Business insurance can cover a wide range of risks, including property damage, liability, and worker injuries. For instance, if a fire were to break out in a manufacturing facility and destroy equipment or inventory, commercial insurance could cover the costs of replacing or repairing the damages. Similarly, if a worker were to be injured on the job, business insurance could cover medical expenses and lost wages.
In addition to protecting against physical damages, insurance can also provide financial protection against legal liabilities. If a customer were to sue a manufacturing business for a faulty product, the commercial insurance could cover the costs of legal fees and settlements.
Overall, insurance is essential for the manufacturing industry as it helps to mitigate risks and protect against unexpected costs. Without it, businesses in the industry could face financial ruin in the event of an accident or lawsuit.

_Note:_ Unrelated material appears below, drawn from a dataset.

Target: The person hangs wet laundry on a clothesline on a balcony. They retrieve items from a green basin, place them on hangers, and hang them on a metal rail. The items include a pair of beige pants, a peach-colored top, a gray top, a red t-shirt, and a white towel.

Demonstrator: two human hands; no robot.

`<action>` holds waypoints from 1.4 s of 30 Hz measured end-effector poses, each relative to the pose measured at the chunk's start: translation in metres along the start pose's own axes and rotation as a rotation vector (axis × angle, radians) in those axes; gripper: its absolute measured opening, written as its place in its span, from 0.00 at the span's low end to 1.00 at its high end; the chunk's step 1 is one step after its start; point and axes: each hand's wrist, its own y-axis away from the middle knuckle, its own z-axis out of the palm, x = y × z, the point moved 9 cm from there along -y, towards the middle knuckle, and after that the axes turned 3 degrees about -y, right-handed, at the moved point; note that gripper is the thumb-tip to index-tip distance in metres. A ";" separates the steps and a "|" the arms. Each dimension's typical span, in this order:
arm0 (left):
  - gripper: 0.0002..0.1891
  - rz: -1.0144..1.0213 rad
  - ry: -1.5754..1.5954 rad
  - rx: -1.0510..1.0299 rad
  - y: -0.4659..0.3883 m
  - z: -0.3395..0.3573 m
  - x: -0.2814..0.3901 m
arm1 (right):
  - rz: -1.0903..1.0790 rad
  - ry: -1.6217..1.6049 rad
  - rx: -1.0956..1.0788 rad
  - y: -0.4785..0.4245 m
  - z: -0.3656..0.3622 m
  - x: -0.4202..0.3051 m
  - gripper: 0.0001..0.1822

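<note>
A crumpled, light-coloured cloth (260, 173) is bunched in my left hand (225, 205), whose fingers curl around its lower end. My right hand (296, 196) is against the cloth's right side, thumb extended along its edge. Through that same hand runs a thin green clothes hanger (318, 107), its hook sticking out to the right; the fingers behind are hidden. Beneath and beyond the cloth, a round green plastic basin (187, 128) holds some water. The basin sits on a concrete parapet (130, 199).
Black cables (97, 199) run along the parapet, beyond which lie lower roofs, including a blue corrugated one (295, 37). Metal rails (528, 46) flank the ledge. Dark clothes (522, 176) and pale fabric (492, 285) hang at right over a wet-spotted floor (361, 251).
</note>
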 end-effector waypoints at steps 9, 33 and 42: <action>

Minimum recommended small business insurance coverage: Building, Business Personal Property, Business Income with Extra Expense, Equipment Breakdown, Employee Dishonesty, Accounts Receivable, Computers, Goods in Transit, Valuable Papers and Records, General Liability, Employee Benefits Liability, Environmental Impairment Liability, Umbrella Liability, Hired and Non-owned Auto Liability & Workers Compensation.
Other commercial insurance policies to consider: Earthquake, Flood, Cyber Liability, Employment-related Practices Liability, Business Auto Liability and Physical Damage and Stop Gap Liability.